___ Collected data
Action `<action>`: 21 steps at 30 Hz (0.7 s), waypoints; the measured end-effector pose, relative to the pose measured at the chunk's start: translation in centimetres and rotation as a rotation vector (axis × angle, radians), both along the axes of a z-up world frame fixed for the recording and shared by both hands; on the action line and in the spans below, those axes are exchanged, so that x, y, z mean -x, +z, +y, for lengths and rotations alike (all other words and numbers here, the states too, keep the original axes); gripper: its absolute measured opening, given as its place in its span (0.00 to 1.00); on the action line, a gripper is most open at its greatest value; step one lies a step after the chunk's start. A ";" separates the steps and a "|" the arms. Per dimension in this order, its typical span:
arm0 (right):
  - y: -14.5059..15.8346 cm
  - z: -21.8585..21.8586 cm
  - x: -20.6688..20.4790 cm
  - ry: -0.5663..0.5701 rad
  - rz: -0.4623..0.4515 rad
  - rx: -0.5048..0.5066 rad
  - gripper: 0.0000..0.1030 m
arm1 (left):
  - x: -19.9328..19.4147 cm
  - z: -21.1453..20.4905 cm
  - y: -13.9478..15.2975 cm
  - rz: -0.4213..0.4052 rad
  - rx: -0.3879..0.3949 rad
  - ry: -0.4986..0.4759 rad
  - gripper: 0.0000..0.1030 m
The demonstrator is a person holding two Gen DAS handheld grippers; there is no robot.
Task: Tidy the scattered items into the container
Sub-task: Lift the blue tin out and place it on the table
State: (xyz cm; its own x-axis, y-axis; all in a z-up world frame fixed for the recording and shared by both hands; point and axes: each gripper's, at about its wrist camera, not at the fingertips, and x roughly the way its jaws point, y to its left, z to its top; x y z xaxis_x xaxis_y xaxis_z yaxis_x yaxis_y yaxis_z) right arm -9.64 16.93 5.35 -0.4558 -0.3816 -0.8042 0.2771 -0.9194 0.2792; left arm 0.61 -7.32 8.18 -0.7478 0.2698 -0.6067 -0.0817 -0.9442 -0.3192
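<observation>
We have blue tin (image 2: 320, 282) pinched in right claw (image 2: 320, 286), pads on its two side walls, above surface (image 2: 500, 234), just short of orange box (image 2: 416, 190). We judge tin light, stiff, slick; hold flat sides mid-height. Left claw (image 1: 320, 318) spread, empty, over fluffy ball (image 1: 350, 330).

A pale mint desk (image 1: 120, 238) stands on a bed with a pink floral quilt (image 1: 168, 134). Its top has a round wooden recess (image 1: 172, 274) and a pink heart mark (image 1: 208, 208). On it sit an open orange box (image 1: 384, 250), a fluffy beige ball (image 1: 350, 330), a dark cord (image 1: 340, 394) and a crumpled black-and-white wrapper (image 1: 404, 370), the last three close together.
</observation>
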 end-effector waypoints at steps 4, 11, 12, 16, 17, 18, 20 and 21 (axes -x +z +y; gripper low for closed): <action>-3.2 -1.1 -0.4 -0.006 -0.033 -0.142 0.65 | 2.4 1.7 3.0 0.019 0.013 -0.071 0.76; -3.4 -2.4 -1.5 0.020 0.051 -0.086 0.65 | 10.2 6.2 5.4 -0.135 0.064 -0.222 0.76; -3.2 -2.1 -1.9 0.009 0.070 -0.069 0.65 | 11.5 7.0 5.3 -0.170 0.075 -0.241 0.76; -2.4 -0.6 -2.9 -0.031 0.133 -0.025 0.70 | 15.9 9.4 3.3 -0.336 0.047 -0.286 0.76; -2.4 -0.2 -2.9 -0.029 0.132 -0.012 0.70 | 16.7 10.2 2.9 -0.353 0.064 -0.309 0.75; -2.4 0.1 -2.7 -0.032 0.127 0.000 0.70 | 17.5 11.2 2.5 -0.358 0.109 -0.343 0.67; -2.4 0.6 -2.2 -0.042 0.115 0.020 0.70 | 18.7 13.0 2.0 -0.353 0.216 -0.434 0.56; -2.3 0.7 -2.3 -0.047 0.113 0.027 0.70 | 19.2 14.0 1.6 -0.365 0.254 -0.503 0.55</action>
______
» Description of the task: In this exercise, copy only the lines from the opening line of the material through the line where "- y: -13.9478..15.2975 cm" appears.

» Answer box:
Action `<action>`: 21 steps at 30 Hz (0.7 s), waypoints; the measured end-effector pose, relative to the pose measured at the chunk's start: translation in centimetres and rotation as a rotation vector (axis × angle, radians), both along the axes of a z-up world frame fixed for the recording and shared by both hands; on the action line and in the spans below, those axes are exchanged, so that x, y, z mean -x, +z, +y, for lengths and rotations alike (all other words and numbers here, the states too, keep the original axes); gripper: its absolute measured opening, given as its place in its span (0.00 to 1.00); on the action line, a gripper is most open at its greatest value; step one lies a step after the chunk's start. A ";" separates the steps and a "|" the arms. Per dimension in this order, its typical span:
arm0 (right):
  - y: -14.5059..15.8346 cm
  - z: -21.8585..21.8586 cm
  - x: -20.6688..20.4790 cm
  - ry: -0.5663..0.5701 rad
  - rz: -0.4623..0.4515 rad
  - rx: -0.5048..0.5066 rad
  - gripper: 0.0000..0.1030 m
arm1 (left):
  - x: -19.9328..19.4147 cm
  - z: -21.1453..20.4905 cm
  - y: -13.9478..15.2975 cm

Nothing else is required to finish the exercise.